Bridging the Gap: A Comprehensive Guide to Vision-Language Models for the Modern Researcher

Oğuzhan KOÇAKLI
5 min readMay 29, 2024

Introduction

In recent years, significant advancements in language modeling have been made, particularly with Large Language Models (LLMs) such as Llama and ChatGPT. These models have shown the ability to solve a wide array of tasks, increasing their popularity and usage. Initially, these models were limited to text inputs, but they have now been extended to include visual inputs. Integrating vision with language will unlock numerous applications crucial to the ongoing AI-based technological revolution. However, connecting language to vision is not without its challenges. Many models struggle to understand spatial relationships, count accurately, or comprehend attributes and ordering without complex engineering solutions involving additional data annotation. Furthermore, some Vision Language Models (VLMs) can hallucinate, producing irrelevant or inaccurate content, necessitating significant prompt engineering to achieve desired outcomes. Consequently, developing reliable models remains an active and essential area of research.
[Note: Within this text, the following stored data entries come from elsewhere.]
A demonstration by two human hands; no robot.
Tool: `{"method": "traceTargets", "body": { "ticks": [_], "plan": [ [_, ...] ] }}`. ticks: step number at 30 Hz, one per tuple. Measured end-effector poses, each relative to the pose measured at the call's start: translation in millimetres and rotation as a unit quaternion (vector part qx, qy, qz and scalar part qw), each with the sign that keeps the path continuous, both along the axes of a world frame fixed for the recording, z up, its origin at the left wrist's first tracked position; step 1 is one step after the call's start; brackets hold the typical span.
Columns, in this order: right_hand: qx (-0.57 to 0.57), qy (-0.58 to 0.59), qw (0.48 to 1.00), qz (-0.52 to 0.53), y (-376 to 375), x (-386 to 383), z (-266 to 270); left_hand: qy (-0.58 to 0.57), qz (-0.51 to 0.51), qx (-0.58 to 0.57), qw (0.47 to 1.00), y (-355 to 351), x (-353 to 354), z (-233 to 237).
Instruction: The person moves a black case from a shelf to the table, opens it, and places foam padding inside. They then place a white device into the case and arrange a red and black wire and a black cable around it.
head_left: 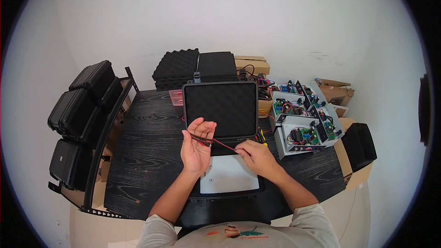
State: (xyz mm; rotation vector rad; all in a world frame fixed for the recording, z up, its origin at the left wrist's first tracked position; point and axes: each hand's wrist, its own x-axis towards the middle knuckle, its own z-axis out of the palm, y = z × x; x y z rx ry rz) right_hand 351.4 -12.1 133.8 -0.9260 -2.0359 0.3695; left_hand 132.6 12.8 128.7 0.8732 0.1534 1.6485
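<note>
My left hand [195, 152] is turned palm up above an open black hard case, its fingers partly curled. Across it, near the thumb, lies a bundled red and black cable [202, 139]. A red stretch of that cable runs to my right hand [258, 157], where the thumb and fingers pinch it. The case lid [220, 110] stands raised behind my hands and is lined with dark foam. Below them, a light grey panel [229, 176] fills the case's base; my forearms and hands cover parts of its edges.
Several closed black cases [71, 163] sit on a rack at the left. Foam sheets [177, 68] are stacked at the back. Open electronics housings [301, 135] with circuit boards crowd the right side, beside a cardboard box [360, 176]. Yellow-and-black tool handles [262, 136] lie right of the lid.
</note>
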Motion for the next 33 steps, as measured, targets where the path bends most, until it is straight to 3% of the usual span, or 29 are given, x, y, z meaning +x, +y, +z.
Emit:
{"method": "traceTargets", "body": {
  "ticks": [3, 5, 11, 14, 15, 18, 21, 24, 28, 33],
  "plan": [
    [-0.052, -0.05, 0.997, 0.014, -6, 4, 3, 0.064, 0.05, 0.015, 0.997, 0, 5, -7],
    [-0.169, 0.025, 0.981, 0.096, -2, 6, -1, 0.159, 0.069, 0.036, 0.984, -2, 7, -13],
    [-0.362, 0.124, 0.899, 0.214, -6, 4, 8, 0.485, 0.161, 0.163, 0.844, -6, 12, 0],
    [-0.38, 0.146, 0.886, 0.223, -7, 5, 16, 0.49, -0.042, 0.045, 0.869, -10, 10, -3],
    [-0.381, 0.152, 0.884, 0.223, -7, 7, 20, 0.519, -0.083, 0.051, 0.849, -9, 8, -3],
    [-0.219, 0.004, 0.963, 0.156, -9, 15, 40, 0.597, -0.204, 0.065, 0.773, -8, -3, -3],
    [-0.111, -0.038, 0.99, 0.076, -7, 18, 50, 0.523, -0.293, 0.055, 0.798, -16, 0, -3],
    [-0.073, -0.027, 0.994, 0.075, 6, 23, 34, 0.417, -0.357, 0.051, 0.834, -12, -5, -19],
    [-0.111, 0.025, 0.985, 0.127, 14, 20, 13, 0.242, -0.395, 0.088, 0.882, -5, -13, -24],
    [-0.199, 0.063, 0.967, 0.147, 22, 19, -11, -0.019, -0.291, 0.079, 0.953, -2, 0, -17]
  ]
}}
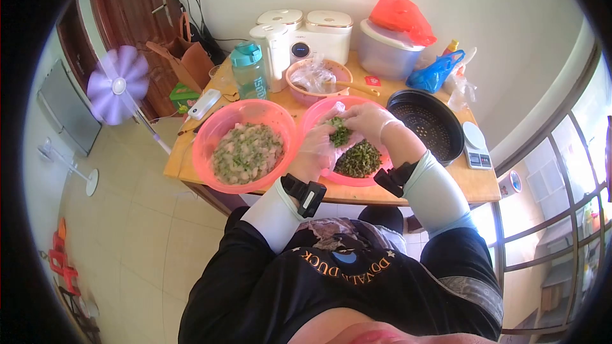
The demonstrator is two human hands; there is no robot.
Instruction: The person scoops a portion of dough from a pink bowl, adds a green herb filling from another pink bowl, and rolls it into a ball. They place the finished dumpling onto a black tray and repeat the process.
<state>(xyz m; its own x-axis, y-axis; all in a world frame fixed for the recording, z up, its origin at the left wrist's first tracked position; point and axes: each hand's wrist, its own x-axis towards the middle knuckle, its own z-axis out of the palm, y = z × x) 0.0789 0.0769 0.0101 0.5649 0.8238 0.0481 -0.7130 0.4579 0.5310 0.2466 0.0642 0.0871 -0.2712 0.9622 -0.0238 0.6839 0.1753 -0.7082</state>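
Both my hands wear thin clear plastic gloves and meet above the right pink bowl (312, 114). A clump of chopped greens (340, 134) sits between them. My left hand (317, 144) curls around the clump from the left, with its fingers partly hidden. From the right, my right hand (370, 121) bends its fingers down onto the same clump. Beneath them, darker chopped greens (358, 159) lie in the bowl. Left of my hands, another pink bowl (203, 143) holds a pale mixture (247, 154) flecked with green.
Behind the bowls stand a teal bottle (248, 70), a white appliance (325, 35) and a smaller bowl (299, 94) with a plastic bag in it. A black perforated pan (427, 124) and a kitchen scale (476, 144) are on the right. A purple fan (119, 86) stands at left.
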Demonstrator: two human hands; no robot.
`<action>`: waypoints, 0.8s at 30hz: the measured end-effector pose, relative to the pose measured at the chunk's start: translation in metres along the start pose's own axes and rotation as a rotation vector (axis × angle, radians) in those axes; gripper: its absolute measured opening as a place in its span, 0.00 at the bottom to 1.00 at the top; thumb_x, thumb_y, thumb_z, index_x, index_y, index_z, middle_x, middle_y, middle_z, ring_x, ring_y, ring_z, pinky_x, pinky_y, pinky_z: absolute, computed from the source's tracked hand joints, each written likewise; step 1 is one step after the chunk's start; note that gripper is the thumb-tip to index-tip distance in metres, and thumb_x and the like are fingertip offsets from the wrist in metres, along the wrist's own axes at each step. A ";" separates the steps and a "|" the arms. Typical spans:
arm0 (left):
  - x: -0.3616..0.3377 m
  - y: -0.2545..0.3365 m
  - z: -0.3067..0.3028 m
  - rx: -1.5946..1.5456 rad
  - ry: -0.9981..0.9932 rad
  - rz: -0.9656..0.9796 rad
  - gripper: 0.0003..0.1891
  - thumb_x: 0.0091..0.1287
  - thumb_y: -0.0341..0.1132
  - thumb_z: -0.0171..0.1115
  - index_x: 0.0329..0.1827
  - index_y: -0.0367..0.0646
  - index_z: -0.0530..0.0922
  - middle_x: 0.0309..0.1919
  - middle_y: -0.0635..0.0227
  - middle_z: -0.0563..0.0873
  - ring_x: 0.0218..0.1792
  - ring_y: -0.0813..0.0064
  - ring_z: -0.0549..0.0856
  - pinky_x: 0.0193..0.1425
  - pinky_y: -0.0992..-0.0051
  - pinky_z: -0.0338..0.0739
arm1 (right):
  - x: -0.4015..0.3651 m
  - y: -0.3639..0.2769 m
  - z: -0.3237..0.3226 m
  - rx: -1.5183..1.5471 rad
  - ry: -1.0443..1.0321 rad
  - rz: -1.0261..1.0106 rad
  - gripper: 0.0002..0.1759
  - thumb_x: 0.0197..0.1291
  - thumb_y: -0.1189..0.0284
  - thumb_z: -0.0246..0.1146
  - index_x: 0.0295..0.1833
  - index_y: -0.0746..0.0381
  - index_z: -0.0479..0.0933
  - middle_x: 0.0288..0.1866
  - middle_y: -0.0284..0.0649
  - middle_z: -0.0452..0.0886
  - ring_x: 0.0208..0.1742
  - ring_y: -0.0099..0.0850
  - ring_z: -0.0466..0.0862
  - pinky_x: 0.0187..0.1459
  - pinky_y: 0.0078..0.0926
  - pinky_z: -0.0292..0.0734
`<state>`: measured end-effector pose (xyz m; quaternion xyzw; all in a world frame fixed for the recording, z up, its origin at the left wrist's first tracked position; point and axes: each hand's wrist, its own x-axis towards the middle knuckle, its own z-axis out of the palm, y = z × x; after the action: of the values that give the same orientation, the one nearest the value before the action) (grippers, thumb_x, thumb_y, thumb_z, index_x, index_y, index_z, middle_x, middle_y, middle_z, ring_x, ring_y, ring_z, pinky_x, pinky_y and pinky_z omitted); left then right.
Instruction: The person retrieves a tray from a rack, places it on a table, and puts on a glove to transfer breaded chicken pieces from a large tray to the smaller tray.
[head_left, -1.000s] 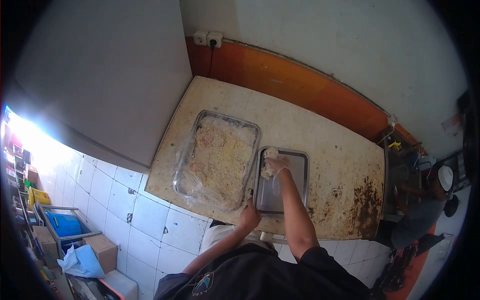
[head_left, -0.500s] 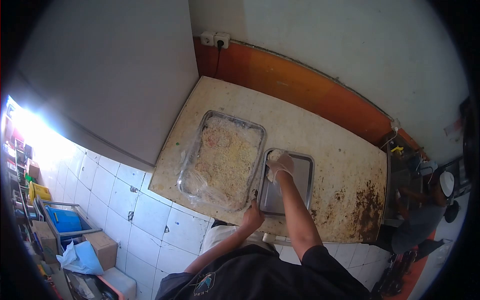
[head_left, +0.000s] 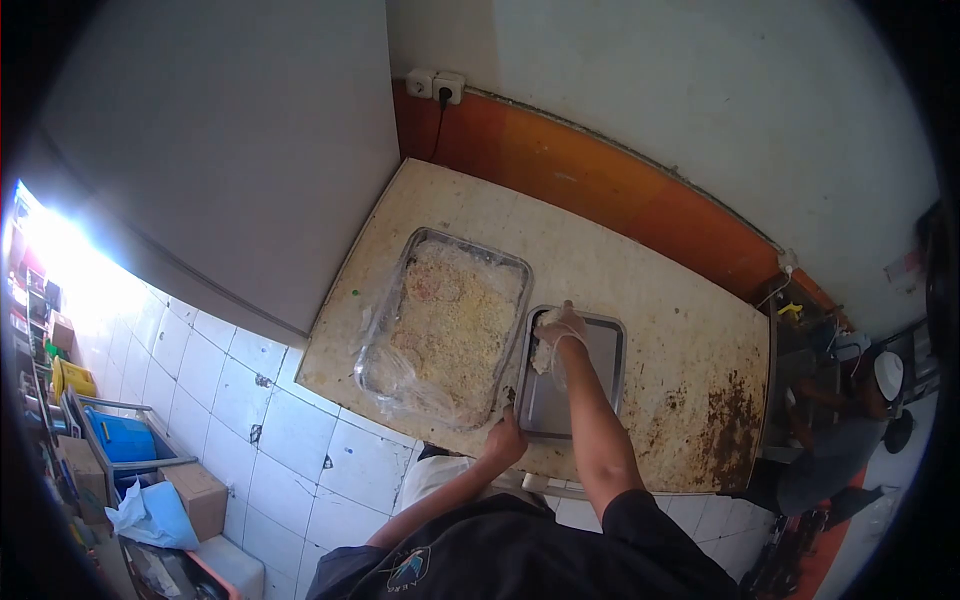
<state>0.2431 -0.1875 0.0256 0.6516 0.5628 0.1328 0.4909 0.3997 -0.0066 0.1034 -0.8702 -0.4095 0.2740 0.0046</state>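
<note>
On the bench (head_left: 670, 335), two rectangular metal trays stand side by side. The large tray (head_left: 470, 247), at left, contains a pale crumb mixture (head_left: 455, 320); clear plastic film (head_left: 400, 375) covers its near left corner. The small tray (head_left: 545, 410), at right, holds coated pieces (head_left: 541, 360) along its left side. The right hand (head_left: 567, 327), in a clear glove, is at the far end of these pieces; its fingers are partly hidden, so a grasp cannot be confirmed. The bare left hand (head_left: 507, 440) is at the small tray's near left corner; its grip cannot be determined.
</note>
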 end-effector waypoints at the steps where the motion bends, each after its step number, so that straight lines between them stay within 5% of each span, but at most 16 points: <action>1: 0.001 0.000 0.000 0.006 -0.004 0.001 0.24 0.58 0.31 0.51 0.56 0.33 0.56 0.30 0.36 0.79 0.33 0.38 0.80 0.40 0.48 0.74 | 0.000 0.000 0.000 0.014 -0.001 -0.004 0.48 0.38 0.65 0.72 0.67 0.59 0.55 0.49 0.53 0.79 0.52 0.45 0.79 0.54 0.33 0.75; 14: 0.001 -0.003 -0.001 -0.013 0.019 0.046 0.23 0.58 0.30 0.50 0.55 0.33 0.56 0.29 0.36 0.79 0.32 0.37 0.80 0.39 0.47 0.73 | -0.008 0.003 0.006 0.066 0.032 -0.046 0.44 0.41 0.61 0.67 0.65 0.62 0.55 0.44 0.54 0.80 0.49 0.48 0.80 0.49 0.38 0.76; 24: 0.001 -0.004 -0.002 -0.043 -0.011 0.024 0.26 0.57 0.30 0.50 0.58 0.31 0.55 0.31 0.35 0.79 0.33 0.37 0.80 0.41 0.47 0.74 | 0.002 0.014 -0.006 0.104 -0.001 -0.025 0.54 0.34 0.57 0.72 0.66 0.64 0.54 0.50 0.55 0.77 0.51 0.45 0.79 0.52 0.34 0.75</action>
<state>0.2400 -0.1861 0.0233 0.6484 0.5492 0.1474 0.5062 0.4140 -0.0133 0.1046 -0.8633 -0.4058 0.2955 0.0530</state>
This blog post aims to provide a comprehensive introduction to Vision Language Models (VLMs), explaining what they are, how they work, and how they are trained. Additionally, we will discuss effective evaluation approaches depending on different research goals. Although this post is not a complete guide or survey on VLMs, it aims to offer a clear and accessible overview, especially for students or researchers new to the field.

The Families of VLMs

Given the substantial progress in deep learning within the fields of computer vision and natural language processing, several initiatives have emerged to bridge these domains. This post will focus on the most recent techniques based on transformers, categorizing these initiatives into four primary training paradigms: contrastive training, masking, pretrained backbones, and generative models.

Contrastive-Based VLMs

Contrastive-based training is a commonly used strategy leveraging pairs of positive and negative examples. The VLM is trained to predict similar representations for positive pairs while predicting different representations for negative pairs. One prominent example of this approach is the CLIP (Contrastive Language-Image Pre-training) model, which trains vision and text encoders to map images and their corresponding captions to similar embedding vectors using a contrastive loss. This method has shown remarkable zero-shot classification capabilities, making it a popular choice for vision-language tasks.
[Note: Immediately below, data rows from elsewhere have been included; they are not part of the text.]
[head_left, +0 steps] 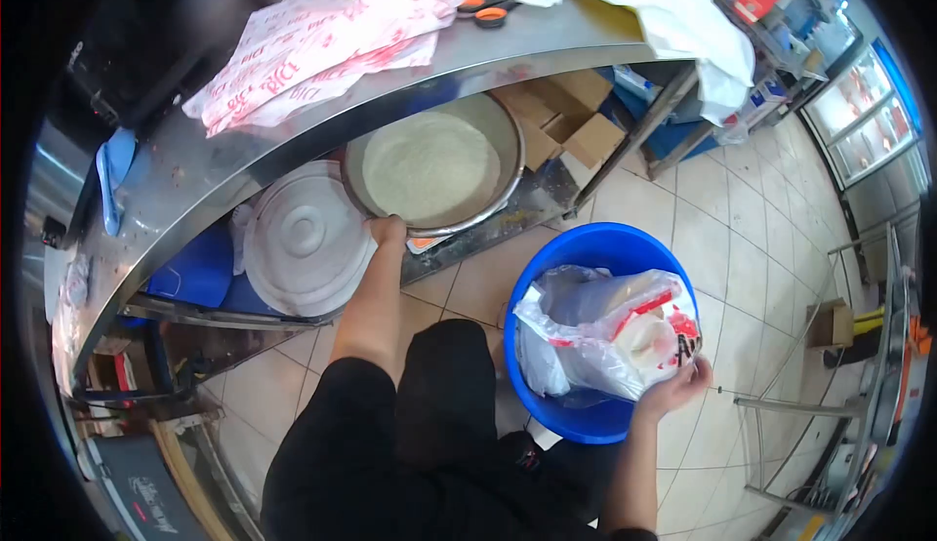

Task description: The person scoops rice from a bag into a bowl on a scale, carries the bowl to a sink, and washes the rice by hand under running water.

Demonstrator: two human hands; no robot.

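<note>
A large metal bowl [514, 136] of pale, grainy powder sits on the shelf under the steel counter. My left hand [388, 230] is closed on its near rim, with the fingertips partly hidden. Lower right, a blue bucket [522, 385] stands on the tiled floor. Inside it lies a clear plastic bag [586, 341] along with a white bag [683, 324] printed in red and black. My right hand [676, 390] grips the edge of the printed bag at the bucket's right side. What the bags contain is not plain.
A round white lid [283, 258] leans beside the bowl. Open cardboard boxes [571, 117] lie to the bowl's right. Above, the steel counter [322, 102] holds printed pink-and-white sheets [312, 48] and orange-handled scissors [490, 17]. A metal rack [800, 403] stands at the right.
</note>
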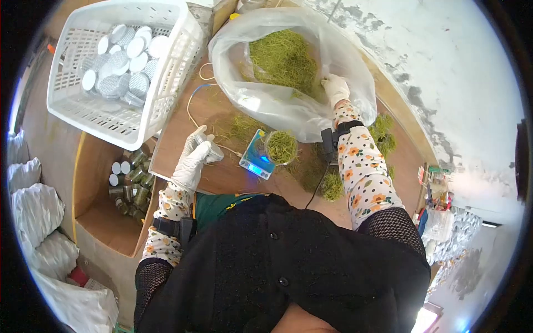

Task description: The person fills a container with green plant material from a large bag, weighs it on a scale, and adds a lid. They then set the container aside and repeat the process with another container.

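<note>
My left hand point(191, 158), in a white glove, is closed on what looks like a pale, silvery jar lid point(214, 153) left of the scale. A blue digital scale point(257, 161) with a lit display carries a clear jar point(281, 149) filled with green dried plant strands. My right hand point(336, 90), also gloved, reaches into a large clear plastic bag point(244, 102) at its right side. Its fingers are curled by the heap of green strands point(284, 60); whether any are between them is too small to tell.
A white basket point(152, 119) of silver-white lids point(122, 65) stands at the upper left. Below it, a cardboard box point(100, 213) holds several filled jars point(136, 191). Loose strands point(332, 186) lie on the brown table point(222, 180). A cable runs to the scale; a wall borders the right.
</note>
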A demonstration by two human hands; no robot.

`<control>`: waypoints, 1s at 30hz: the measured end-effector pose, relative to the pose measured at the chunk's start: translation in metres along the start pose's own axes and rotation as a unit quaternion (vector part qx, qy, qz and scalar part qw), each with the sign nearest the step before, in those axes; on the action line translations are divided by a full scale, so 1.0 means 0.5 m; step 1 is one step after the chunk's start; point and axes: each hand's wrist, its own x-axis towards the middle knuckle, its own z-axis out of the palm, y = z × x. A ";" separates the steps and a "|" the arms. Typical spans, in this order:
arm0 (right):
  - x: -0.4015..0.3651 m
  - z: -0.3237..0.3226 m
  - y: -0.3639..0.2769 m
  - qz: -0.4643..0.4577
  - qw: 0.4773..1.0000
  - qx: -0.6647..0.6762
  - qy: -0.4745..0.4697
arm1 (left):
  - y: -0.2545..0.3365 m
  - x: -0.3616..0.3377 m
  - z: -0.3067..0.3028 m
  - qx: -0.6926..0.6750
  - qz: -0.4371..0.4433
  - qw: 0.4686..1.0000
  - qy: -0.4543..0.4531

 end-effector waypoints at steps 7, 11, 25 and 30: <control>-0.077 -0.083 0.000 0.041 0.825 0.561 0.042 | 0.014 0.011 0.049 0.028 -0.003 0.998 -0.055; -0.201 -0.185 -0.070 0.002 0.759 0.649 0.045 | 0.021 0.019 0.052 0.046 0.022 0.996 -0.080; -0.466 -0.104 -0.218 -0.187 0.906 0.379 0.008 | 0.022 0.008 0.033 0.034 0.021 0.997 -0.068; -0.472 -0.107 -0.238 -0.242 0.933 0.261 0.052 | 0.019 -0.001 0.032 0.059 0.022 0.996 -0.069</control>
VLMs with Masking Objectives

Masking is a widely used technique in deep learning, particularly effective in the transformer architecture. This method involves reconstructing masked image patches or text tokens, allowing VLMs to predict missing parts. Models like FLAVA and MaskVLM leverage this approach, combining multiple training strategies to learn robust text and image representations.

Generative-Based VLMs

Generative models take a different approach, focusing on generating text and/or images. These models can produce entire images or long captions, making them useful for a variety of vision-language tasks. Examples include CoCa (Contrastive Captioner), which uses both contrastive and generative losses, and CM3Leon, a foundation model capable of text-to-image and image-to-text generation.

VLMs from Pretrained Backbones

Given the high computational cost of training VLMs from scratch, many recent models leverage pretrained language models (LLMs) and vision extractors. These models, such as Frozen and MiniGPT-4, learn a mapping between text and image modalities, enabling the LLMs to answer visual questions with minimal additional training.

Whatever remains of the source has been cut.